À la suite d’une visite aux Flores, le syndicaliste a déclaré que le scénario rencontré dans les commissariats de l’île « n’est pas très différent du national et de la région », la « manque d’effectifs est évident » et il y a des « lacunes au niveau du matériel », comme les véhicules de soutien.
« Les commandants de commissariat font ce qu’ils peuvent. Parfois, ils tirent le drap pour couvrir la tête et découvrent les pieds et vice-versa. Mais c’est la réalité que nous avons », a-t-il affirmé à Lusa.
Le syndicaliste a visité aujourd’hui sur l’île les deux commissariats de la PSP et s’est réuni avec des agents et des responsables de la police, ainsi que les présidents des municipalités de Lajes et Santa Cruz das Flores.
Paulo Pires a affirmé que les départs d’agents pour la pré-retraite « ont été plus nombreux que les entrées », étant donné que « l’attractivité de la PSP n’est pas celle que les jeunes devraient trouver pour pouvoir embrasser la profession de policier ».

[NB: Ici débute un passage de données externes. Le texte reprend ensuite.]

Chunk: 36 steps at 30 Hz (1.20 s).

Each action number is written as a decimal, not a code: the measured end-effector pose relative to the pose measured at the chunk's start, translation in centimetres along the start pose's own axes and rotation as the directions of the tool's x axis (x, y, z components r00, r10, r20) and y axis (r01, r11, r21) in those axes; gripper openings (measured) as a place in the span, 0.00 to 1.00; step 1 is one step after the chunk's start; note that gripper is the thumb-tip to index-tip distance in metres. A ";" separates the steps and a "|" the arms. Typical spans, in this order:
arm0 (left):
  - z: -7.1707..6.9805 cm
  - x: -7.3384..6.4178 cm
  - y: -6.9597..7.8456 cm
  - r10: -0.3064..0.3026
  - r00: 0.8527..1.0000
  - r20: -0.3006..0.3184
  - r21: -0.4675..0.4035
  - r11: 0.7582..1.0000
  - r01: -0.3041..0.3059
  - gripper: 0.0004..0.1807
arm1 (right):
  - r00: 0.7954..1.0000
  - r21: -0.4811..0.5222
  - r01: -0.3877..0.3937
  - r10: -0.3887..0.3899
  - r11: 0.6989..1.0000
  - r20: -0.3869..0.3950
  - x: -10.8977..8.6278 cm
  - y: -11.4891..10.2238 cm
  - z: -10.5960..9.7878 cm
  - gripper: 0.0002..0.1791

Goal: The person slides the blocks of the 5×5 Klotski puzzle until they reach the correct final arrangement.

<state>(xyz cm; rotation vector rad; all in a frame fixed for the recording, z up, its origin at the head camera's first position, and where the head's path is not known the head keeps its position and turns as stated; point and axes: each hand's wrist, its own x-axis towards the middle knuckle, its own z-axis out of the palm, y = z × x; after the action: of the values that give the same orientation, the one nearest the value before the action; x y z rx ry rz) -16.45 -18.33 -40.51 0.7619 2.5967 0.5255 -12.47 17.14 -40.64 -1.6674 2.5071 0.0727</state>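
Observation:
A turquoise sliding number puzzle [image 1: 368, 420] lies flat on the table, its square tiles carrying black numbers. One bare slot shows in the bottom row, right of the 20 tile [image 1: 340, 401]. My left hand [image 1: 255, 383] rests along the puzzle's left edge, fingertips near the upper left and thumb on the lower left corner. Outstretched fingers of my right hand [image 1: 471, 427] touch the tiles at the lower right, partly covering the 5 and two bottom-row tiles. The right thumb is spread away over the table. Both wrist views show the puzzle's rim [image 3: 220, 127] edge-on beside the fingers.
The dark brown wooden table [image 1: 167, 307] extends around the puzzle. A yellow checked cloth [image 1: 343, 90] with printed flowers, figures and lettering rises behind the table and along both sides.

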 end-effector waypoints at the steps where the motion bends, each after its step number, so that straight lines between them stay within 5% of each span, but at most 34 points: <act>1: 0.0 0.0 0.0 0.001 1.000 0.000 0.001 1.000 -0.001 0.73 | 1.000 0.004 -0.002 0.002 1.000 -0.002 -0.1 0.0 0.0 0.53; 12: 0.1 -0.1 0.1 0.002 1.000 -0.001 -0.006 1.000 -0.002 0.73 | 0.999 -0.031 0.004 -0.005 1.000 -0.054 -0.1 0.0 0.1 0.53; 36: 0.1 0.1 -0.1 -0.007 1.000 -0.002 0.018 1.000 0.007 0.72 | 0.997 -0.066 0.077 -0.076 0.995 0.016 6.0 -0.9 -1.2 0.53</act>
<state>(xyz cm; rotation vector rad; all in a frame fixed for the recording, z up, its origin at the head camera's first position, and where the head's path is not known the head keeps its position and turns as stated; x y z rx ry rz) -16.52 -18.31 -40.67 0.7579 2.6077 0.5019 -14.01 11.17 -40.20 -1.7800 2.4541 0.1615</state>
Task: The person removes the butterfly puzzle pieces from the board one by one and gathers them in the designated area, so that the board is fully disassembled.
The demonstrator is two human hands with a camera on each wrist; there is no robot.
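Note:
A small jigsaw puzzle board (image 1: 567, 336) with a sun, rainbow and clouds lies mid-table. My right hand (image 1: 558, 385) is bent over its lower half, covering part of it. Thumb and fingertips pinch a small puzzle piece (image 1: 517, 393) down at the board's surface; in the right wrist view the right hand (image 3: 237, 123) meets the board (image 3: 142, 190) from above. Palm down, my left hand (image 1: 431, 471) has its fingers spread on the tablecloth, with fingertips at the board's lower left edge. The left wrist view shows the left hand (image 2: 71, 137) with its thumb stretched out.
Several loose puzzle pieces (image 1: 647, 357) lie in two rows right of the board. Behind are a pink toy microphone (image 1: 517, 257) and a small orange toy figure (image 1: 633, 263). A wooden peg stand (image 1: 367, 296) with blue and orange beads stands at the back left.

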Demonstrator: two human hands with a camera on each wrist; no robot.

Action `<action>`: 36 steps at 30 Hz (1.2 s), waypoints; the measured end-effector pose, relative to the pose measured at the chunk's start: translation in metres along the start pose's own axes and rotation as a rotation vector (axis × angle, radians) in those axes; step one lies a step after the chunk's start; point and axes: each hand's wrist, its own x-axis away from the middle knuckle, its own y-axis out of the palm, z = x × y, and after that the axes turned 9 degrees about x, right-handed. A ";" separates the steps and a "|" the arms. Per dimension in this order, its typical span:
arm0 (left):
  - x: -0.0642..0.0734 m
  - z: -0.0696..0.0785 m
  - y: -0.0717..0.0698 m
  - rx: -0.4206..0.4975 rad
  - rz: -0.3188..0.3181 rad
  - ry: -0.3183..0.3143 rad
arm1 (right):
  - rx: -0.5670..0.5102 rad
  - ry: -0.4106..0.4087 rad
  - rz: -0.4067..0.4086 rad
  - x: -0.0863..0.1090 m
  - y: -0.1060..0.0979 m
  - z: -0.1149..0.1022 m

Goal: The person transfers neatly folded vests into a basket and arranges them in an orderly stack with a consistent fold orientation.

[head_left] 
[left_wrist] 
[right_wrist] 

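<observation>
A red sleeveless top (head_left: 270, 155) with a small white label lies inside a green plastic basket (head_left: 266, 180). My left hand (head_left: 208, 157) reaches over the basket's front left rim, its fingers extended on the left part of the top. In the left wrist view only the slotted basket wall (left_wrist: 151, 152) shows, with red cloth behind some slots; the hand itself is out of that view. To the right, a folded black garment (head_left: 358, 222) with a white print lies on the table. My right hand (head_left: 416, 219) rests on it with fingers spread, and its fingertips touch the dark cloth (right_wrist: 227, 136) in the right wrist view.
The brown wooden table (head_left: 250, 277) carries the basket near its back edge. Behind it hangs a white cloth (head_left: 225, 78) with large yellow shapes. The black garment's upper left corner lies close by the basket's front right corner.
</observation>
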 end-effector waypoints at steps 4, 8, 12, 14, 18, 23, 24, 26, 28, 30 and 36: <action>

Selon le syndicaliste, les policiers « sont surmenés » et « travaillent de nombreuses heures tout en se reposant peu », ce qui conduit à des arrêts pour ‘burnout’: « L’idéal serait d’avoir suffisamment de policiers afin qu’ils puissent réaliser leur horaire de service normal et se reposer comme cela est prévu, mais la plupart du temps ce n’est pas le cas. »
À l’échelle nationale, les structures syndicales de la GNR et de la PSP se sont réunies le 21 juillet avec la ministre de l’Administration Interne, lors d’une rencontre de présentation, le ministère ayant prévu de reprendre les négociations en septembre.
À l’issue de la réunion avec Maria Lúcia Amaral, les associations syndicales de la GNR avaient alors dressé un bilan positif, tandis que les représentants de la PSP ont souligné l’urgence de la reprise des négociations.
Pour septembre reste le cahier revendicatif qui avait déjà été présenté en janvier, lorsque les négociations entamées par la précédente ministre de l’Administration Interne avaient été suspendues en raison de la chute du gouvernement, et dont le point principal de discussion est la révision du statut rémunératoire.